While in class, we would do both small and large group work. The small groups allowed me to feel more comfortable sharing my ideas with my peers without feeling judged. In our groups I noticed that we bounced ideas off each other which lead to us creating theories about the books and their endings, which were some of the most productive conversations I had. While in contrast, the larger group convening after having spent time within smaller groups allowed for each of the groups to share the most relevant things they discussed and turn that into a large group discussion that was monitored by our professor who helped to guide the discussion by asking leading questions and providing insightful comments.

One of the things Professor McCoy mentioned in a class discussion was, “The power of realistic expectations,” which inspired me to consider that I should have expected more from myself in some parts of this course and less in others. I feel as though my knowledge and understanding have developed much less than what I predicted and would have preferred, but I’m also not walking away from this class empty handed. I have learned strategies, learned new ways to find things in books, learned about myself, and have been humbled. Moving forward, I will notice when I need to ask for help and then do so. I will also have more experiences with these different ideas, book styles, and blog posts and apply these experiences to other things I learn and be able to notice that I am noticing, form connections, and use those connections to enhance my learning and share my ideas with others.
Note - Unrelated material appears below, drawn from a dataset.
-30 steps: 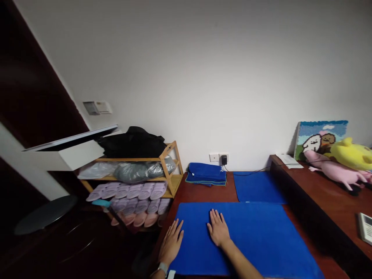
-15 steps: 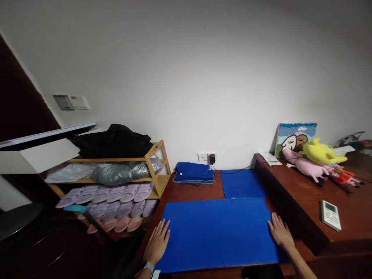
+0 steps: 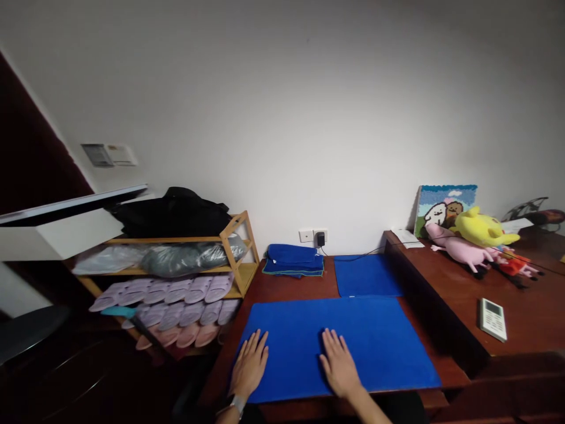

If I could go back and do this class over I would ask for more insights from my professor and teaching assistants and try to learn how I need to think rather than just struggling, wasting my own time, and damaging my grade in the process. I know I have not done my best work. I have worked hard and put in lots of time and effort into this class, however, the results of what I have accomplished are limited due to myself. I found it hard to piece together connections and make it into an entire blog post that would be interesting to read, which is funny, because finding connections in books and hidden meanings is typically my favorite part of English classes. When the course began, my professor kept mentioning cross checking and why it was important. Honestly, at first I ignored her words, but as she continued to bring it up during the semester I began to understand how it was relevant and applied to the learning and work that I was doing, not only in this class, but in others. One of my takeaways from this course was learning about food safety and how that can be an important part of daily life that makes a big difference. What I didn’t notice then, because I was trying find more relevant connections between food safety and this course, was that sometimes those small day to day activities make the biggest differences in our lives. We should not forget about all the small details as we look at the big picture. If I could take this class again, I would remind myself to look beyond the big picture and notice things within myself.